Clearly, food stamps are still crucial to the unemployed and millions who have jobs but pay exorbitant housing, medical and other costs. Some 14 percent of food industry workers, who average $9.65 an hour, rely on food stamps to help feed their children.

‘Food is a right’

Workers World Party has supported successful lawsuits to force the federal government to release warehoused surplus food, and it initiated distributions of produce, under the slogan “Food is for people, not for profit.” In the early 1970s in Buffalo, N.Y., party members in Women United for Action helped obtain tons of surplus apples and potatoes — donated by farmers who otherwise would have destroyed them, because they couldn’t be sold profitably — and distributed them free to people hit by plant closings, wage freezes and high prices.

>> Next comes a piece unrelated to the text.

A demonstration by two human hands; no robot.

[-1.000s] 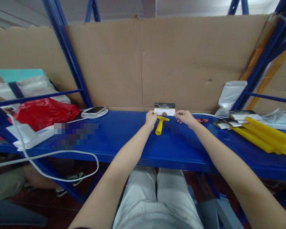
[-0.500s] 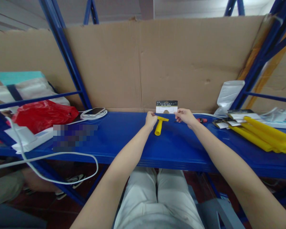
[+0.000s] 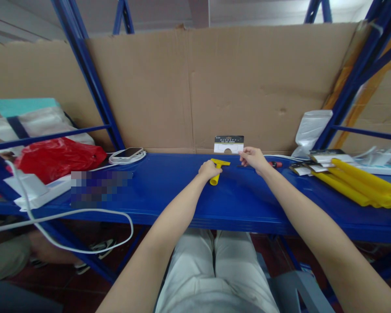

Under capitalism, food is a commodity. Although it is plentiful – on farms, store shelves and restaurant tables — millions can’t afford to buy it. There is more than enough to satisfy everyone’s health and nutritional needs. WW says “Food is a right” and every person is entitled to sufficient, nutritious food. Ultimately, WW stresses, food should be free to all; it’s a basic human right.

SNAP benefits should be expanded, not cut, along with Meals on Wheels and Women, Infants and Children food programs. It took a strong, unified struggle to win these benefits, and a fightback would galvanize the forces needed to stop the cutbacks.